» **EXERCISE DETAILS**: From the records below, copy each line that has the word "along" in it.

[Dataset entries]
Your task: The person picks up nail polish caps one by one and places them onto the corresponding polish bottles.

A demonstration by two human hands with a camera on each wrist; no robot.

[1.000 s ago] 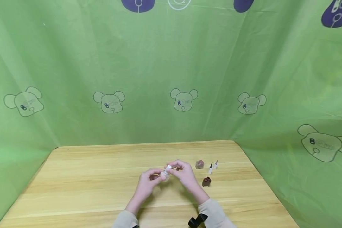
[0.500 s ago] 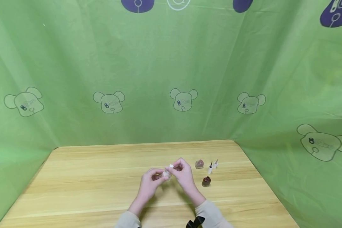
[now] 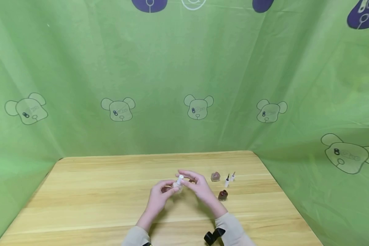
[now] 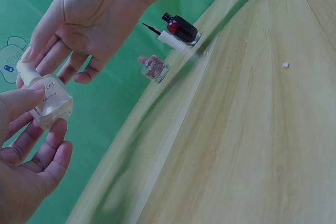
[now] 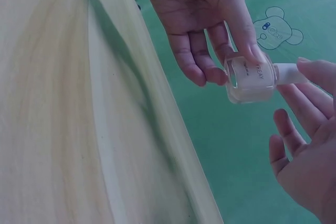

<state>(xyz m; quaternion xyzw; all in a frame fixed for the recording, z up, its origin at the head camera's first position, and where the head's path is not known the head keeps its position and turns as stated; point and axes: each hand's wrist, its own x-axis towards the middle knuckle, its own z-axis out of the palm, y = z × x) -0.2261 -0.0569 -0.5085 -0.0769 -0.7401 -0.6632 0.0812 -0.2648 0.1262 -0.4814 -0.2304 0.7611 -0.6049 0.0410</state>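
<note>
A clear glass nail polish bottle (image 5: 252, 82) with pale contents is held up above the table. My left hand (image 3: 158, 196) grips its body, with the thumb (image 4: 23, 100) lying across the lettered face. The white cap (image 3: 180, 179) sits on the neck. My right hand (image 3: 200, 188) pinches that cap between thumb and forefinger, and its other fingers are loosely curled in the right wrist view. In the head view the bottle is partly hidden behind the left fingers.
Right of the hands stand a dark red polish bottle (image 3: 222, 195) and a pinkish one (image 3: 215, 176), both uncapped. Two white caps stand beside them, one with a dark brush (image 3: 227, 181), one with a pinkish brush (image 3: 232, 176). A green curtain (image 3: 160, 130) surrounds the wooden table (image 3: 95, 205).
My right hand turned and shifted right half a second ago, tilting out of its earlier pose, then came back left. Its fingers now reach farther past the cap. The left hand moved only slightly.
</note>
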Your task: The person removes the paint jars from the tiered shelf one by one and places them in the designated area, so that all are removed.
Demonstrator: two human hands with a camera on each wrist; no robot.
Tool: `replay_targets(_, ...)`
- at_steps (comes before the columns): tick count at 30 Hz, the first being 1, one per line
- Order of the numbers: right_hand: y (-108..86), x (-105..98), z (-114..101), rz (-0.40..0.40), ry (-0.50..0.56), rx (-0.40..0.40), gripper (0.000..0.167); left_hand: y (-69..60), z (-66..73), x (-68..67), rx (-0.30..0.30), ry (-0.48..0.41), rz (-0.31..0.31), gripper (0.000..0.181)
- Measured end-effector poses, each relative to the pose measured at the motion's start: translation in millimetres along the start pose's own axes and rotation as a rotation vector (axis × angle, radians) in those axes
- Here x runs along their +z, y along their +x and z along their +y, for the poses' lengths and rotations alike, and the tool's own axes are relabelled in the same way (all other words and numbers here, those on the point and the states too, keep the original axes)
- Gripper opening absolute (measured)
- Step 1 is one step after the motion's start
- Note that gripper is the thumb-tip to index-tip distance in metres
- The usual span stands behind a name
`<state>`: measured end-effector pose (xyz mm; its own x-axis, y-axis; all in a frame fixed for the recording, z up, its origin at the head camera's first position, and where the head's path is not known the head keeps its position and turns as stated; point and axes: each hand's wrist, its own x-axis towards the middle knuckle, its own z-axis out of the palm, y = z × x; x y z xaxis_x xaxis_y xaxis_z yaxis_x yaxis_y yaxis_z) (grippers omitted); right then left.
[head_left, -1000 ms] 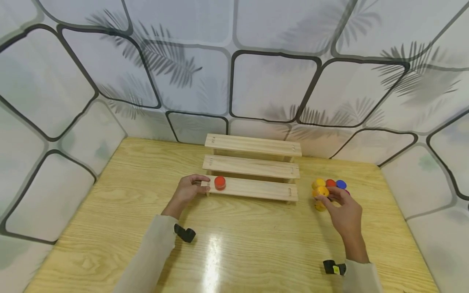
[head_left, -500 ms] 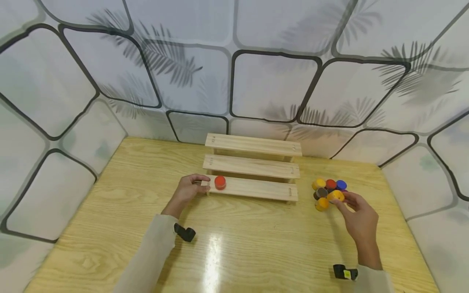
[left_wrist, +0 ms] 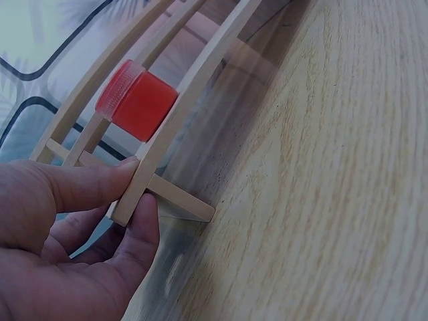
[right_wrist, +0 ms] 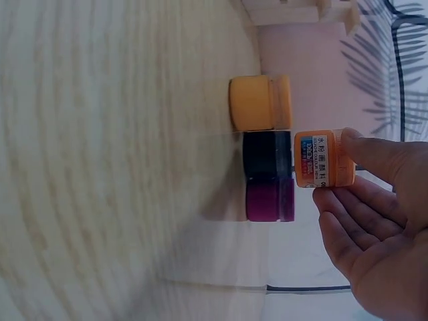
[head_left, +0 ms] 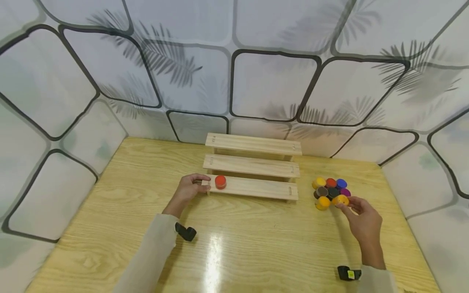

» **TASK ANSWER**:
- Measured end-effector poses, each relative to the pose measured at the motion's start: translation in millimetres along the start pose's own axes and rotation as a rotation vector (axis × angle, radians) in those axes
- Here x runs along their +z, y along their +x and z along their +y, for the poses' lengths and rotations alike, and the tool's own axes are relabelled in the same way (all other words and numbers here, those on the point and the states too, keep the original axes)

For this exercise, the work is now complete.